What to watch out for

A few warning signs are worth naming plainly:

  • “No prescription needed.” Any site offering tesamorelin without a prescription is selling research-only vials, not the approved drug. That’s the gray market, full stop.
  • Prescriptions with no real evaluation. A legitimate tesamorelin prescription follows a clinical assessment. If a clinic will write it based on a checkbox form and a credit card, that’s the warning sign, not the convenience.
  • Marketing it as a weight-loss drug. The label says it shouldn’t be used for weight management. A provider pitching it as a diet medication is ignoring its own labeling.

If you want the wider context on how prescription access works across peptides generally — including which ones can be legitimately compounded and which can’t — the how peptides get prescribed pillar walks through the whole landscape, and the are peptides legal in the US page covers the 2026 regulatory state more broadly.

The bottom line

Getting a tesamorelin prescription is genuinely simple if you have HIV-associated lipodystrophy: your HIV clinician evaluates you, sends the prescription to a specialty pharmacy, and a prior authorization usually unlocks insurance coverage. For anyone else, it’s legal for a provider to prescribe off-label, but you’ll be paying cash at a steep specialty price, working against thinner evidence, and you should be wary of any provider willing to write it without a proper evaluation. And whatever the route, the only real tesamorelin prescription is for the FDA-approved Egrifta WR product filled by a licensed pharmacy — not a vial bought online.

Frequently asked questions

Do you need a prescription for tesamorelin in the US?

Yes. Tesamorelin (Egrifta WR) is a prescription-only drug.

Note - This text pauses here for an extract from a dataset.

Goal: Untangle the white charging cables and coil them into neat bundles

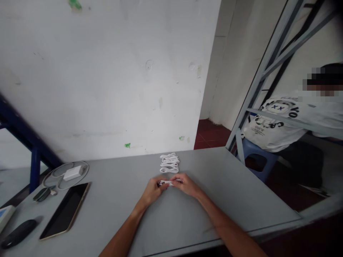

The only legal way to obtain the FDA-approved product is through a licensed prescriber who sends the prescription to a specialty pharmacy. Research-only vials sold online are not the prescription drug and are not approved for human use.

Who can prescribe tesamorelin?

Any US-licensed prescriber with prescribing authority can write it — primary care physicians, infectious-disease and HIV specialists, endocrinologists, and nurse practitioners or physician assistants where state law allows. In practice it's most often prescribed by HIV/ID clinicians, because that's the approved indication.

Can you get a tesamorelin prescription through telehealth?

It is possible in principle, because tesamorelin is not a controlled substance, so the federal telehealth-prescribing restrictions that apply to scheduled drugs don't apply here. Whether a specific telehealth provider will write it depends on state law, the clinic's own policy, and whether they can establish a proper provider-patient relationship and review the records the diagnosis requires.

Will insurance cover a tesamorelin prescription?

For the approved indication — HIV-associated lipodystrophy — many plans cover it after a prior authorization that documents the HIV and lipodystrophy diagnosis. For any off-label use, coverage is very unlikely, which means cash-pay at a specialty-drug list price that runs into the tens of thousands of dollars per year.

Can you get tesamorelin prescribed for general weight loss?

Tesamorelin is not approved or appropriate for general weight loss, and its labeling explicitly says it should not be used for weight management. A prescriber can legally prescribe off-label, but a reputable one will not write it as a diet drug, and it isn't a GLP-1-style weight-loss medication.